**Try it**: Across all the records, filter for lines with the word "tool" and copy them.

**Entries shown**:

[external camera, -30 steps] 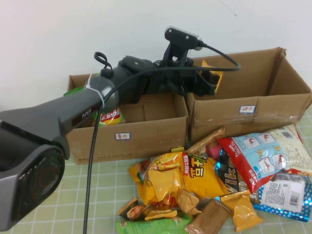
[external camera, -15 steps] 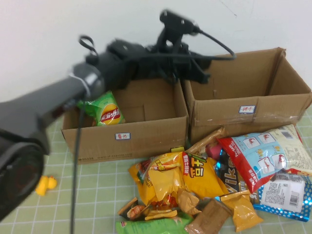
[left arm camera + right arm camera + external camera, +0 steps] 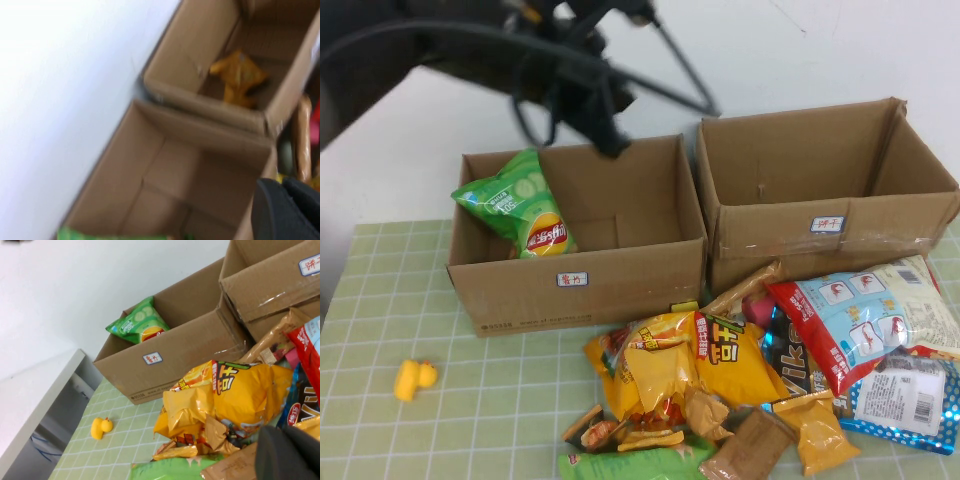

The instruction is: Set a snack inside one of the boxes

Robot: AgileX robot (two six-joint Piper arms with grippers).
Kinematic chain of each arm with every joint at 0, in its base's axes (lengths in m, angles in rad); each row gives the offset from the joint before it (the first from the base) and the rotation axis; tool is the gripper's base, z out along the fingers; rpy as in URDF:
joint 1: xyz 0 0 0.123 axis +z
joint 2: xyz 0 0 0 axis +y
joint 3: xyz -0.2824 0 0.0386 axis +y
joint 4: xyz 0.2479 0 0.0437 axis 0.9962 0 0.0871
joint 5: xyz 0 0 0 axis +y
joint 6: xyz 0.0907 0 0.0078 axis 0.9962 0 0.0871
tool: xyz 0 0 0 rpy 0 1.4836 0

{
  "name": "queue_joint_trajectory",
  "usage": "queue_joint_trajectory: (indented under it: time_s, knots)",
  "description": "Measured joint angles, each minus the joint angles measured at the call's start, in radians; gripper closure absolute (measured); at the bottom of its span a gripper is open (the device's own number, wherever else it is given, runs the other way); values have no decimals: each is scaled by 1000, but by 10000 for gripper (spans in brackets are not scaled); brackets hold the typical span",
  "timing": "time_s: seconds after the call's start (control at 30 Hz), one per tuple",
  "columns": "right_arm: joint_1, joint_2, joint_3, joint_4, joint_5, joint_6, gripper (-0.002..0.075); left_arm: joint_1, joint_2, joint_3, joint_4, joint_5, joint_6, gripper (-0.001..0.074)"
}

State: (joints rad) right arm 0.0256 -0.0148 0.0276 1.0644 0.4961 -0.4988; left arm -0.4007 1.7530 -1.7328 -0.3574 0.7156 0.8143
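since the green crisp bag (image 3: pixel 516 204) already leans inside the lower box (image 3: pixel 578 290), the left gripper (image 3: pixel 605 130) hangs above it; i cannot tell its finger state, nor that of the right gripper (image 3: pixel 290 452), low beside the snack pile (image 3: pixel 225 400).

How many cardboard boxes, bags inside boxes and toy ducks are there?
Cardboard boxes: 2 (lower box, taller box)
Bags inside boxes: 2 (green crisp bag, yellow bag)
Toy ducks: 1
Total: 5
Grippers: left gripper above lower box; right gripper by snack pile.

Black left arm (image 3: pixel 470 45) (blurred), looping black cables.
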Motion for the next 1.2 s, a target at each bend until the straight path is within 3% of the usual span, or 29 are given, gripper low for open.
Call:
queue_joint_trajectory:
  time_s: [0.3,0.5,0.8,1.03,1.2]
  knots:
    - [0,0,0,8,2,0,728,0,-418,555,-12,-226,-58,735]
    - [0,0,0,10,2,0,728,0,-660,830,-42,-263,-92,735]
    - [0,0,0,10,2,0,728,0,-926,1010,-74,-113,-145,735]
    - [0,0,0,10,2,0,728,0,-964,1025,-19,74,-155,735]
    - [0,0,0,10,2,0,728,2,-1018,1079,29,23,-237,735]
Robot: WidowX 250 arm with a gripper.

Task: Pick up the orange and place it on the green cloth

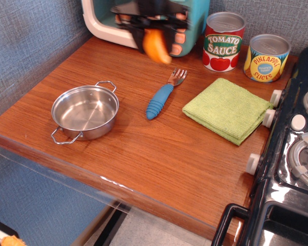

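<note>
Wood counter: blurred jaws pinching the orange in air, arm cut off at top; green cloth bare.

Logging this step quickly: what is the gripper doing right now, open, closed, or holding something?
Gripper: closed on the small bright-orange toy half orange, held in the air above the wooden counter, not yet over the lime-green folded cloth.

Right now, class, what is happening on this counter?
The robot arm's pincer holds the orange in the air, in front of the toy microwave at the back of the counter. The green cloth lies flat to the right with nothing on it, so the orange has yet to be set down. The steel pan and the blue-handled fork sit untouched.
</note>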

**Output for this exercise**:
Kinematic chain of each arm with every joint at 0, in its base's axes (lengths in m, angles in rad); each row gives the offset from the joint before it (the first from the base) and the rotation axis; tool is the gripper's base, z out along the fingers; rpy as in URDF:
tool: xyz 0 0 0 rpy 0 1.4836 0

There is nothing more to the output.